After the establishment of the State Committee for Defense on June 30, 1941, Sergei Kaftanov, Chairman of the All-Union Committee for Higher Education, was appointed its plenipotentiary representative on problems of science. In 1943 he was replaced by Academician Sergei Vavilov They also headed the Scientific and Technical Council with broad powers of coordination and expert assessment. On its recommendation, for example, the Soviet government took its decision on launching the aforesaid "Uranium Project". The central planning agency-GOSPLAN-had its own Council for scientific and technical expert assessments. It assessed plans for the introduction of new machinery and equipment and R&D projects in industry: in 1943 Academician Alexander Baibakov was appointed its head. Scientific and technical councils and internal information, expert assessment and coordinating bodies functioned at all of the ministries (called People's Commissariats). The Central Committee of the Soviet Communist Party had a Department of Science of its own. In general, the system of administration of the national scientific and technological potential remained the same as in the years before the war. Its basic features included multi-stage administrative links of research establishments with the top leadership of the country, absolutization of economic planning targets as the instruments of administration and accountability, weakness of some of the fine mechanisms of administration and control apart from those specific ones, of course, which belonged to party organizations.
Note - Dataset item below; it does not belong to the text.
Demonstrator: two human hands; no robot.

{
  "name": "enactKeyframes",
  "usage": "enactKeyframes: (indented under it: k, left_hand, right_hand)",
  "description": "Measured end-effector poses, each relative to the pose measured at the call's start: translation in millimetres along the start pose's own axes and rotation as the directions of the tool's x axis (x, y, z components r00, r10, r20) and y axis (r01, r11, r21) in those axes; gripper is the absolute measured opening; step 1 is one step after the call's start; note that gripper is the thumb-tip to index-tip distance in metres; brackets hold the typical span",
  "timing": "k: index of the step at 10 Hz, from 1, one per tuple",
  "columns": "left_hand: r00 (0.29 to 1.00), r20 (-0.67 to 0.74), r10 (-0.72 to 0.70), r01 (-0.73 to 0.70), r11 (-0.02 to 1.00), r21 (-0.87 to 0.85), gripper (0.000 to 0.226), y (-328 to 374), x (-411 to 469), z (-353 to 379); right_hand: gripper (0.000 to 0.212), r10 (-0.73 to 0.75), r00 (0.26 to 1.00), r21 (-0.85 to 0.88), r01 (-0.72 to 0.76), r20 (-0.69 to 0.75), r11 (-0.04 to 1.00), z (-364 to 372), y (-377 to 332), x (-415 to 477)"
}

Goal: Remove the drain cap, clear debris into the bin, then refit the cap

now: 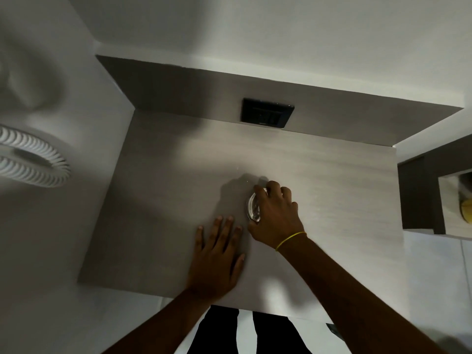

The general tasks put by the Soviet government before this country's scientific and technological system after the start of the war stemmed from what can be described as the three main positions. First was the development of problems for defense applications, the development and perfection of military hardware. This was followed by the problem of support for the industry in the development and introduction of new technologies and equipment. And, finally, there was the problem of utilization of the country's raw material resources, search for the possibilities of replacement of scarce materials with locally available raws. Academic research centers and higher educational establishments were advised to curtail as soon as possible research in all of the less important areas, and the same applied to specialized and industrial centers of research.

In a complicated area of human endeavor like science, general appeals, even backed by plans with the pinpoint specifications and always inadequately specified targets, may not always provide effective instruments of administration. But it was during the Great Patriotic War and it was in the Soviet Union that this mechanism of implementation of the state policy on science and technology did work without a snag. The main reason for this brilliant success were the common patriotic feelings of the entire nation, including our scientific and technical community. The call "Everything for the battlefront, everything for the victory!" was no mere propaganda rhetoric. The whole of this nation was ready to do its utmost and accept all necessary sacrifices for an early victory, and the leadership of this country had every reason to proclaim what was hailed as the moral and political unity of this nation.

From the perspective of present-day experience in science one can admit that in the years of the Great Patriotic War there took place in the Soviet Union what can be called a unique situation in world history in relations between basic and applied research and the industry Psychological and career considerations as well as the administrative economic and other barriers which originally divided, and still do so to this day, all spheres of human endeavor simply ceased to exist for a time under the pressure of the common supertask of achieving a speedy victory in that hardest of wars. Our scientists and designers lived up to the expectations of their nation providing it with really advanced weapons. They helped to save our people from cold and hunger, protect them from epidemics and restore the health of the wounded officers and men. And last but not least, this dedication paved this country's way to new scientific and technical achievements in the latter half of the 20th century.